"Quando eu precisar, eu
me mudo para um residencial geriátrico. Não quero
dar trabalho para meus filhos, não quero morar com nenhum
deles."
Esta frase, dita por alguns idosos,
já reflete uma mudança no processo de envelhecimento
da população gaúcha.
Normalmente, o idoso espera demais para pensar sobre opções
de moradia e fazer escolhas, até ser derrubado por uma situação
traumática (viuvez, doença grave, acidente). Nestas
circunstâncias, o poder de decisão acaba sendo delegado
aos familiares. E crescem as dúvidas sobre o que fazer depois.
Quanto maior a crise, maior a angústia para decidir se o idoso
permanecerá em sua casa ou se irá para uma casa geriátrica.
O peso da culpa por abandonar um ente querido, associado à
imagem dos "depósitos de velhos", pode determinar
a escolha apressada de mantê-lo em casa. Mas a análise
desta situação é mais complexa e merece um outro
olhar.
Nossa tradição, de origem latina, ensina que cuidar
dos anciãos é tarefa exclusiva da família, ou
melhor, das mulheres da família. Porém, o mundo se transformou,
especialmente nos últimos 50 anos. Muitas das soluções
que funcionavam em 1957 são inviáveis em 2007.
O sentimento de obrigação em preservar modelos antigos
pode sobrecarregar filhos e netos, prejudicando inclusive a relação
com o familiar idoso. A expectativa de maior longevidade, o papel
feminino na sociedade, a maneira flexível de criar e manter
casamentos, a competitividade no mercado de trabalho e as exigências
do dia-a-dia demandam uma busca de soluções em sintonia
com a vida moderna.
Também precisa ser revisto o conceito de que abandono é
um produto criado pelas instituições geriátricas.

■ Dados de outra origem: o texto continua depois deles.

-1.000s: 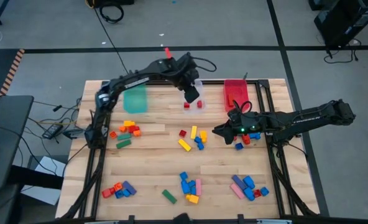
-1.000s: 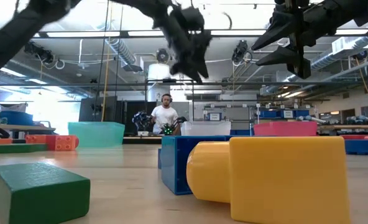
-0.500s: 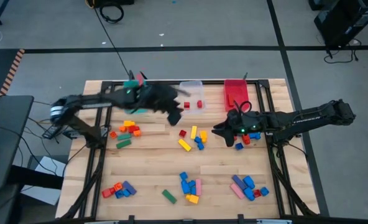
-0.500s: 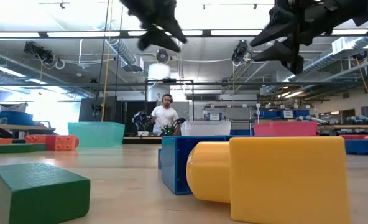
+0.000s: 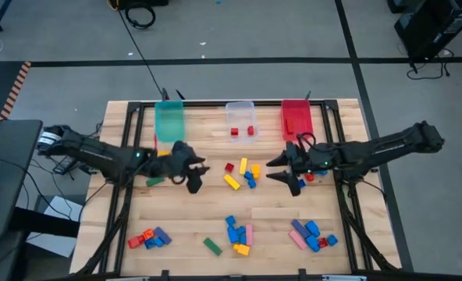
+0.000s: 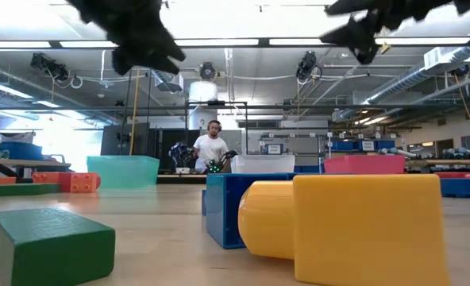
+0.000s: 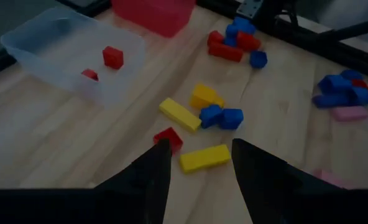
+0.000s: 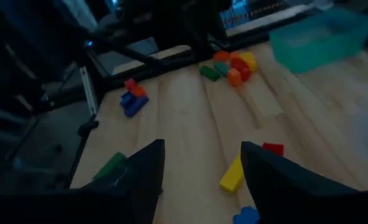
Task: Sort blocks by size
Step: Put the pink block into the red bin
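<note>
Blocks lie in loose groups on the wooden table: a red, yellow and blue group at the centre (image 5: pixel 243 173), an orange and green group at the left (image 5: pixel 162 161), and more along the near edge (image 5: pixel 237 234). Two red blocks (image 5: pixel 243 131) rest on the clear bin's floor. My left gripper (image 5: pixel 193 176) hangs open and empty above the table, just left of the centre group (image 7: pixel 202 134). My right gripper (image 5: pixel 287 176) hangs open and empty right of that group, beside a red and blue group (image 5: pixel 310 176).
A teal bin (image 5: pixel 169 121), a clear bin (image 5: pixel 240 109) and a red bin (image 5: pixel 296 117) stand in a row at the far edge. A black frame (image 5: pixel 120 195) runs along the table's sides. A person stands in the room beyond (image 6: pixel 211 147).
My left gripper has swung from above the clear bin toward the table's left and near edges and sunk a little, staying open. My right gripper has risen slightly and rolled about its own axis, and its fingers stand wider apart.
</note>
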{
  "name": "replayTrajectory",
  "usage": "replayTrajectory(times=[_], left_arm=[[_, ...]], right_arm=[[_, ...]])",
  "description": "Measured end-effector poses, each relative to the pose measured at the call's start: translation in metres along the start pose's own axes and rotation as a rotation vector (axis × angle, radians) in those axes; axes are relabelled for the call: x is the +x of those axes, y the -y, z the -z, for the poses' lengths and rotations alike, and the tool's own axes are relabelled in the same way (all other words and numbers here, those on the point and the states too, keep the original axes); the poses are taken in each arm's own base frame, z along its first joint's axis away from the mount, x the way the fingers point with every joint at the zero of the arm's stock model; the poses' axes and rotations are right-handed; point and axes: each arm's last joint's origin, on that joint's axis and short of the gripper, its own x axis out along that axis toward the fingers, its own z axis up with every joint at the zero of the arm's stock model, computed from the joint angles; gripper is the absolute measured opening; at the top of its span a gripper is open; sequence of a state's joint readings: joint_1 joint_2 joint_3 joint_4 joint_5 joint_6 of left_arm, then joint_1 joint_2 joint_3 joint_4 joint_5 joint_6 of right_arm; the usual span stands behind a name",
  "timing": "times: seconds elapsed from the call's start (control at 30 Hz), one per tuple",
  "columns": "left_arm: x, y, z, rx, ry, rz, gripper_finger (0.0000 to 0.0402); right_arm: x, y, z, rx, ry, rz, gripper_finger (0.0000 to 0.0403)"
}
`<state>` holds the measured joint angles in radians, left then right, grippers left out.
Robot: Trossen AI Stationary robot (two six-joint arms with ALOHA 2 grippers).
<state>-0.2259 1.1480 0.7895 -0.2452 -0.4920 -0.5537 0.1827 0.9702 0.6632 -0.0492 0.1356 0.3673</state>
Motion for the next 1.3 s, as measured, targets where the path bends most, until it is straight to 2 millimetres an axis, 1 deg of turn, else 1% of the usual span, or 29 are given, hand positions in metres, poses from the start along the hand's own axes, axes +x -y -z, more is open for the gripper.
replayTrajectory(times=[0.1,0.2,0.27,0.37,0.5,0.7,0.87,1.03,1.13,1.3], left_arm=[[-0.001,0.004,0.016,0.008,0.001,-0.014,0.0177],[-0.002,0.005,0.026,0.034,-0.018,-0.013,0.0177],[-0.002,0.005,0.030,0.045,-0.028,-0.012,0.0177],[-0.003,0.007,0.032,0.056,-0.033,-0.003,0.0177],[-0.005,0.008,0.034,0.069,-0.044,0.002,0.0177],[-0.007,0.011,0.038,0.091,-0.060,0.012,0.0177],[-0.010,0.015,0.040,0.104,-0.065,0.032,0.0177],[-0.012,0.017,0.042,0.110,-0.067,0.047,0.0177],[-0.012,0.017,0.042,0.110,-0.066,0.047,0.0177],[-0.012,0.018,0.041,0.100,-0.065,0.057,0.0177]], right_arm=[[-0.001,-0.017,-0.011,-0.087,-0.073,0.023,0.0238],[0.005,-0.037,-0.020,-0.172,-0.189,0.040,0.0240],[0.013,-0.051,-0.023,-0.216,-0.276,0.053,0.0240],[0.032,-0.070,-0.020,-0.282,-0.428,0.068,0.0240],[0.061,-0.092,-0.006,-0.398,-0.606,0.060,0.0240],[0.106,-0.115,0.034,-0.574,-0.778,0.002,0.0241],[0.134,-0.125,0.063,-0.653,-0.879,-0.058,0.0239],[0.151,-0.124,0.079,-0.817,-0.909,-0.134,0.0237],[0.159,-0.122,0.084,-0.877,-0.901,-0.165,0.0238],[0.166,-0.121,0.087,-0.902,-0.892,-0.265,0.0237]])
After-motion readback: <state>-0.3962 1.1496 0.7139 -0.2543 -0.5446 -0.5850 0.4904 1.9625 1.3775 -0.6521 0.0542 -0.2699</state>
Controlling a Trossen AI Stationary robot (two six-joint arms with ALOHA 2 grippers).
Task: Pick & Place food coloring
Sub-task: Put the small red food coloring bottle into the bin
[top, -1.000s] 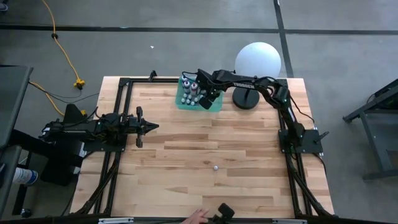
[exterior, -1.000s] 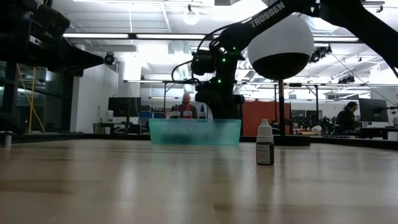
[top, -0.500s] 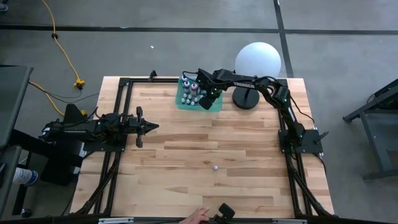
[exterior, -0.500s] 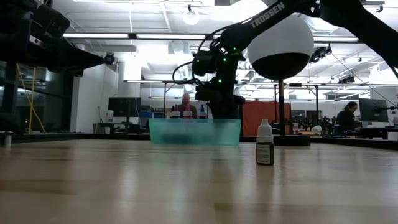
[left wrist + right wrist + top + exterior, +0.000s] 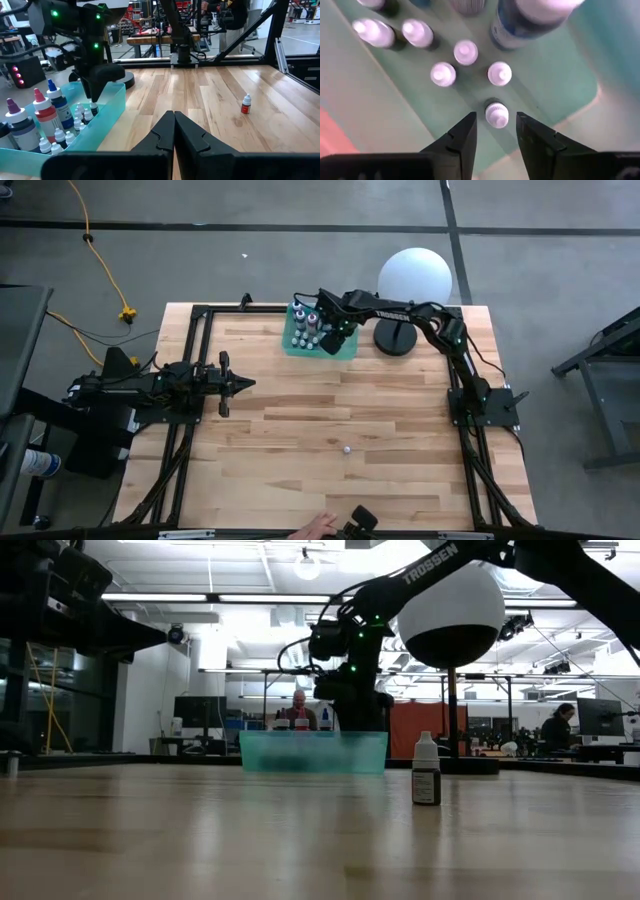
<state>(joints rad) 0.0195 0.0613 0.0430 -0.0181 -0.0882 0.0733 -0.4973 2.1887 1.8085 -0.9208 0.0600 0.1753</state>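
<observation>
The food coloring bottles (image 5: 307, 328) stand in a translucent teal tray (image 5: 347, 350) near the table's far edge. Several are tiny with white caps (image 5: 455, 62); larger blue, red and dark ones (image 5: 47, 107) stand beside them. My right gripper (image 5: 495, 117) points down into the tray, open, with a finger on either side of one tiny white-capped bottle (image 5: 497, 111) and a gap to each. One more small bottle (image 5: 345, 449) stands alone on the table toward the near edge (image 5: 426, 770). My left gripper (image 5: 248, 383) waits shut at the table's left.
A big white globe lamp (image 5: 414, 278) stands on its dark base (image 5: 395, 340) just right of the tray. A black frame (image 5: 200, 315) runs along the table's edges. A person's hand (image 5: 318, 528) shows at the near edge. People sit in the room beyond.
My right gripper has shifted slightly toward the table's far edge over the tray. The bottles and my left arm have stayed where they were.
</observation>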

Muito pouco se fala a respeito dos idosos abandonados dentro de suas
próprias casas. Esses, que moram sozinhos ou com familiares
displicentes, acabam passando os dias ligados à TV, isolados,
sem ter com quem conversar, sem cuidados adequados com a alimentação
e os medicamentos. Além disso, ficam mais expostos a riscos
de acidentes e violência. Inúmeras vezes os vizinhos
ou porteiros são chamados para ajudar.
Situações assim fazem parte do cotidiano, principalmente
nas grandes cidades. Mas ainda é muito forte, no Brasil, a
tendência de identificar isolamento e desleixo somente nas casas
geriátricas.
Lamentavelmente, os chamados "depósitos de velhos"
contribuem para isto.
Porém, como em qualquer atividade, há os bons e os maus
prestadores de serviço. Cabe aos clientes separar o joio do
trigo e rejeitar o que não presta.
Os locais ruins continuam a existir porque ainda há famílias
que aceitam deixar o seu idoso em condições inadequadas,
onde vigora a regra básica do "faz de conta que eu
cuido e você faz de conta que acredita".
Em contrapartida, existem as clínicas e os residenciais geriátricos
realmente comprometidos com o bem-estar dos seus pacientes e moradores,
onde filhos, netos, sobrinhos e amigos permanecem presentes, interagindo
com amor e atenção.
E aqui se chega a um ponto muito importante, comprovado pela experiência
de vários anos. Se existe distância emocional ou omissão
de familiares e amigos em relação a um idoso, não
é porque ele envelheceu, está senil, exige cuidados,
ou mora numa casa geriátrica. Independentemente da classe social
e dos recursos financeiros, o abandono é construído
ao longo da vida, dentro de cada um, dentro das famílias e
dos relacionamentos. E o resultado aparece, sem disfarces, na velhice.
Portanto, acredito que colhemos o que plantamos.
Bons vínculos, cuidado e afeto, se tiverem sido bem cultivados,
estarão presentes no final da jornada, quaisquer que sejam
os endereços de residência do idoso.